Palmetto Health offers free housing, I believe. They would also be more DO friendly than Vandy.

That said, IIRC there was a DO on here who rotated at Vandy a while back and got a letter. Apparently they wrote him a good letter but under the section where it says "Where would you rank this candidate on your rank list" they were honest and wrote that he wouldn't be ranked. YMMV.
Lol, little did I know when I told that story about when I rotated there that it would become the thing of lore here on this board. The rotation is good... no, it's outstanding. You will learn more in that month than you probably did in your entire 3rd yr... or at least that will be pertinent for EM that is. They WILL write you a great letter (unless you're a jackass and earn a poor one). You will have to work to get honors, but it's achievable and well looked upon. You will still likely get the "will not rank"... well, unless your Step 1 is over 240 and then who knows. If you are planning to do the ACGME match this month is one hell of a primer and a great letter. If you do NOT plan to do MD match and only want the DO match I'd probably skip... they "may" wonder why you did a month at an MD facility and it could reflect poorly plus the letter wouldn't carry as much weight in the DO world probably. Each person's situation is different but I can unequivocally say that the month helped me, my application, and everything else... even with the "will not rank" notation. Now with the "real" story there it's up to you to decide...
 
Can anyone comment on the new University Hospitals Richmond program in Cleveland? Thanks!
 
Can anyone comment on the new University Hospitals Richmond program in Cleveland? Thanks!
Well, they are still placing recruiting ads in Annals and ACEPnow for program director (and have been since before last interview season), which I see as a red flag. The current director is a good guy, but he was very open to interviewees last year that he was only temporary while they seek a permanent director.

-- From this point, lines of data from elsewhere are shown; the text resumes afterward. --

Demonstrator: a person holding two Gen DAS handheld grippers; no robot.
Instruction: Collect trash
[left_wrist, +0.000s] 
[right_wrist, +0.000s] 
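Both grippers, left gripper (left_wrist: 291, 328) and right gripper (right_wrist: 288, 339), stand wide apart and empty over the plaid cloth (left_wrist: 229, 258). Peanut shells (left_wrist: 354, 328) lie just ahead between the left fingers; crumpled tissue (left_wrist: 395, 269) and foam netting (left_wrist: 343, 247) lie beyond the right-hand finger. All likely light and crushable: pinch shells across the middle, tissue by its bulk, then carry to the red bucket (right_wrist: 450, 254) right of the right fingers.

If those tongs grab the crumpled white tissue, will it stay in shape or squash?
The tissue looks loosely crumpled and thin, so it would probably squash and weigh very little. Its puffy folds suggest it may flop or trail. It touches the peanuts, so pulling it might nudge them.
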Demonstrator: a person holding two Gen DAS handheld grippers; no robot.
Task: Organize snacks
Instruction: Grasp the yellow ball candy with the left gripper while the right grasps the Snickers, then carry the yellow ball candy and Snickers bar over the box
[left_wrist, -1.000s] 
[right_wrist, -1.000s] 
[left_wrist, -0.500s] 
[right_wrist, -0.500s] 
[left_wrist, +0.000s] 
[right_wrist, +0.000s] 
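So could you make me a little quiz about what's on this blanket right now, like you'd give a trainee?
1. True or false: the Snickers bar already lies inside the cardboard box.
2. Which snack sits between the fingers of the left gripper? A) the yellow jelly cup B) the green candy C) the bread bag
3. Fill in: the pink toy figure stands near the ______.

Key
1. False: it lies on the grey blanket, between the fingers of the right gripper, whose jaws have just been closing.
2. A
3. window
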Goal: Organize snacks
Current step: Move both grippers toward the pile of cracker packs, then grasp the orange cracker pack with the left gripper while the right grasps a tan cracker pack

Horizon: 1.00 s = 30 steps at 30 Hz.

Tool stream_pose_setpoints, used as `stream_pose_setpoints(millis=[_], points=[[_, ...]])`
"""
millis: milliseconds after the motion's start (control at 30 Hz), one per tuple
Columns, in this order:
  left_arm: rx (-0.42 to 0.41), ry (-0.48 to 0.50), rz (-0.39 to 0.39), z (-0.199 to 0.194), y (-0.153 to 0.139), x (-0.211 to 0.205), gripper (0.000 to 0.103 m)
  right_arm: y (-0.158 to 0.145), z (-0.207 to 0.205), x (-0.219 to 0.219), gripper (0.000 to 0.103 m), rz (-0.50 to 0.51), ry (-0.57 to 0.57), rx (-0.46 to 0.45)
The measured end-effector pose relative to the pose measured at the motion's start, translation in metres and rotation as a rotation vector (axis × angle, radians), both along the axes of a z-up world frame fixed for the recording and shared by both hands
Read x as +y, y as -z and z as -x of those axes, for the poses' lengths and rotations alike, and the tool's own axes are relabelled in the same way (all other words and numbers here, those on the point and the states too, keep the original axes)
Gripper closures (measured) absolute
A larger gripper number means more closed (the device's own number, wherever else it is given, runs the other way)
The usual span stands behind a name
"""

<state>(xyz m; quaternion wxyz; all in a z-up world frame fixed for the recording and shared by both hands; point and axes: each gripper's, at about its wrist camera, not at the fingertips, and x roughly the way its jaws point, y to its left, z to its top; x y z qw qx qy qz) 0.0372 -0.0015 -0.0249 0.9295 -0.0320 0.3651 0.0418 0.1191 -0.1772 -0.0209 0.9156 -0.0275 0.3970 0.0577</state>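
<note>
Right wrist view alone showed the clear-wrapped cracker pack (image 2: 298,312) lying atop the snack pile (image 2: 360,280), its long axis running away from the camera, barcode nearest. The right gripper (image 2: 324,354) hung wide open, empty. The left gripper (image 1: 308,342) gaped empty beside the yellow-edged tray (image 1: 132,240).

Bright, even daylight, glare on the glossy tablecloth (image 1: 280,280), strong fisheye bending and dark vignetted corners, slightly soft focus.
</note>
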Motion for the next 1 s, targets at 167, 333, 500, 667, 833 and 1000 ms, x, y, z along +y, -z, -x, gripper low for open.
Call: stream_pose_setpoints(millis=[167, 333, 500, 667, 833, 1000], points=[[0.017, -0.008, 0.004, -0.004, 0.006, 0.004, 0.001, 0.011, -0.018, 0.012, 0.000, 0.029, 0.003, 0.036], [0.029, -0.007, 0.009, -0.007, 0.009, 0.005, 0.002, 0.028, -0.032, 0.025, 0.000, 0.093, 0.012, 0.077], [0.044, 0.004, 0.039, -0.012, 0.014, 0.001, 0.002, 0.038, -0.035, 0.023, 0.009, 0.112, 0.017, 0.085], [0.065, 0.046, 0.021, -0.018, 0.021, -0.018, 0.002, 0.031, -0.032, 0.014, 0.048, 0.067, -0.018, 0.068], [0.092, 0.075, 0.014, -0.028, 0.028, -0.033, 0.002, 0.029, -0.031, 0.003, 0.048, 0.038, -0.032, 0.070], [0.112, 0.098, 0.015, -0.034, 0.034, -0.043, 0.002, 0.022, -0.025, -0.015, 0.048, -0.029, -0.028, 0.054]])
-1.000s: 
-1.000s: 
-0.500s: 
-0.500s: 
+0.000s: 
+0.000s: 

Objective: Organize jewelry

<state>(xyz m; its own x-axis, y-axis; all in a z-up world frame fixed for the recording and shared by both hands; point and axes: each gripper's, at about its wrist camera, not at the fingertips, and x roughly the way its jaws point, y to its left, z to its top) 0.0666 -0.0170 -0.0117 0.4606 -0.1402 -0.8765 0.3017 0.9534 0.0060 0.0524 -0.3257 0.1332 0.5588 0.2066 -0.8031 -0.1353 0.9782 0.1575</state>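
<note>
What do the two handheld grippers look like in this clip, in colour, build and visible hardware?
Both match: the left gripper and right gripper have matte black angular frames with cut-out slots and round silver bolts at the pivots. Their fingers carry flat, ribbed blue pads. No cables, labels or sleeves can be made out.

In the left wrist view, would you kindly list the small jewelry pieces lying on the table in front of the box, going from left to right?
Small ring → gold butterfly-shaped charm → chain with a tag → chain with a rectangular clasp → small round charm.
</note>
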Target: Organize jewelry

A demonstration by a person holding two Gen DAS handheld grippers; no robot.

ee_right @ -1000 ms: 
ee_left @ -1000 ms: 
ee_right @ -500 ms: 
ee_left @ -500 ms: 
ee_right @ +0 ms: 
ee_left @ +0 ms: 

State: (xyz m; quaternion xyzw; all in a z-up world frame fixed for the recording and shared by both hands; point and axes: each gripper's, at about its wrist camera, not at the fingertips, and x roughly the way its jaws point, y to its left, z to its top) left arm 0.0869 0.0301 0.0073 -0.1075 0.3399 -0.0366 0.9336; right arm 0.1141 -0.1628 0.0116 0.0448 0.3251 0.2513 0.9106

I had very mixed feelings about this place. The two base ERs are very low volume (<30k)/low acuity (very little cardiac/trauma/OBGYN/stroke...little/no specialties in house). They also had a lot of nonEM didactics every week, including weekly OMM lectures/rounds. Also, on interview day, there was no one to give us a tour, so we just wandered with an interviewee who had rotated there. No dinner, and we met only one EM resident on interview day.

On the plus side, residents spend a few months/yr at Case Medical center ER and didactics are shared with the Case EM program.